1. Present a Plan takes all of the assets of the existing Xnrgi Inc. and transfers them to a new New Jersey-registered limited liability corporation (Xnrgi Solutions LLC). The Plan would include paying off all of the (fairly modest debts and other obligations owed by Xnrgi Inc. before transferring any assets). It would also provide an equity participation by the existing public shareholders in Xnrgi Inc. The equity they get in the new LLC will be valued at a multiple (perhaps 2:1 or maybe 3:1) since the new LLC will have an imputed value of at least $35million, based on a.)a recent $5mm investment by a private investor at that valuation and
b.) a new $2mm investment (which will fund expenses and provide some working capital for the LLC) valued at $35million.
The new Xnrgi Solutions will then raise several million more at a significant step up in valuation to take Xnrgi's batteries to market.

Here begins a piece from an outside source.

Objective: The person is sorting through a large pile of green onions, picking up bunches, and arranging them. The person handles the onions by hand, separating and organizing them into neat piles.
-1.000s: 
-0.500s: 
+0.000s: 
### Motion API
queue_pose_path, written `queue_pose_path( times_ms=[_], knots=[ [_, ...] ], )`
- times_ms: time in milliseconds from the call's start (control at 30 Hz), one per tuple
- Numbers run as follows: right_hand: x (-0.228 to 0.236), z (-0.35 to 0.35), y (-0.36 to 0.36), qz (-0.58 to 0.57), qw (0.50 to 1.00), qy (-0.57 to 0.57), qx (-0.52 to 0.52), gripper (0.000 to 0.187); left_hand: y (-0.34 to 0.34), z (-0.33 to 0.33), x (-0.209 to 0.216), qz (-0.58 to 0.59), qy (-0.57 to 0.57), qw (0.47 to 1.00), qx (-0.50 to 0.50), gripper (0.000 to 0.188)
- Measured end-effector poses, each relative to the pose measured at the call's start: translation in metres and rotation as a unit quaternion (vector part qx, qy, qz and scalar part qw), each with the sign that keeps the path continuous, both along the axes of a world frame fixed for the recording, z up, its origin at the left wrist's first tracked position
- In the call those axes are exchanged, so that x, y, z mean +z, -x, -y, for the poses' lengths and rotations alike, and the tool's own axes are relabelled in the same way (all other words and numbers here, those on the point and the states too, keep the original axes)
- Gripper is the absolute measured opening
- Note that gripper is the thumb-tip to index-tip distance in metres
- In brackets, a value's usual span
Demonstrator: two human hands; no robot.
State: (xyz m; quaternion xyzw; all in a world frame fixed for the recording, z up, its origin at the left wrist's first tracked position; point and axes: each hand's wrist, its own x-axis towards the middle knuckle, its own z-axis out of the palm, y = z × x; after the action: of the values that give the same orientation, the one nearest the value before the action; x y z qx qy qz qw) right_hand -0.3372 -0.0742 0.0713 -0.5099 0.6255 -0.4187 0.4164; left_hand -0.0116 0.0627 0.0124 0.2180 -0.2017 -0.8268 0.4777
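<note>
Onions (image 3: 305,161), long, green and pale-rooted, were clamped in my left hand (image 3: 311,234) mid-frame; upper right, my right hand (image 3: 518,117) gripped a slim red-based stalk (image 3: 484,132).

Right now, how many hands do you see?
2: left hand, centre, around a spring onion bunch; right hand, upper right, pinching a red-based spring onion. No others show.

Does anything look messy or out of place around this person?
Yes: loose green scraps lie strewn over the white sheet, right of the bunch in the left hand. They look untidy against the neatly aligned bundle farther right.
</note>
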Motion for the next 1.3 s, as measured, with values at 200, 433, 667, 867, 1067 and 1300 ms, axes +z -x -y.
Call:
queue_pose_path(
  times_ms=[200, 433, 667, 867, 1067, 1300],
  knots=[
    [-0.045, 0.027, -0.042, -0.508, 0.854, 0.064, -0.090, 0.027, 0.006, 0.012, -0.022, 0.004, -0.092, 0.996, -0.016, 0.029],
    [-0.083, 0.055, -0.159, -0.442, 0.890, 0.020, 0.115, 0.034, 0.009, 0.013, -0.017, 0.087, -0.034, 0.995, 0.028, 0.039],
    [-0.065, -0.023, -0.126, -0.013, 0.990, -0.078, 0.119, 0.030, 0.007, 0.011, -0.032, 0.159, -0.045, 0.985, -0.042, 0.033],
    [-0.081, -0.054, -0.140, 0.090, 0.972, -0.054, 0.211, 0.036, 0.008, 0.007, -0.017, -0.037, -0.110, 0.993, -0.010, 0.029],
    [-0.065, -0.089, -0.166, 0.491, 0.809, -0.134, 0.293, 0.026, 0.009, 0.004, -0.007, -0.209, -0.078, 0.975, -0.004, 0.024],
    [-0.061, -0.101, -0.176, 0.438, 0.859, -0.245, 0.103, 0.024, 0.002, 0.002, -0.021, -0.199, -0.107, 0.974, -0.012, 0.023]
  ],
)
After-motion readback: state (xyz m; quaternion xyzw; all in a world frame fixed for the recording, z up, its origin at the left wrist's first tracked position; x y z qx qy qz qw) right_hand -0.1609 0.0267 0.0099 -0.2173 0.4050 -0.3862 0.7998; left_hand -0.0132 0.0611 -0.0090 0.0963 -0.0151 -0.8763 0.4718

That's D'Couto's plan. We are tasked with finding an acceptable valuation since D'Couto is aiming for a valuation of approximately $100 million;
c.) accepting Management's equity participation which approaches 50%. The public shareholders should have no grounds for complaint since their shares in the new Xnrgi will be worth a multiple of what they are today. The challenge is what participation and say a new investor will accept. The $2mm to cover expenses is actually in escrow, held by Xnrgi's lawyers, and is from a single Indian private investor (unrelated to the other private Indian investor who four months ago put $5 mm into Xnrgi Inc. at a $35 million valuation).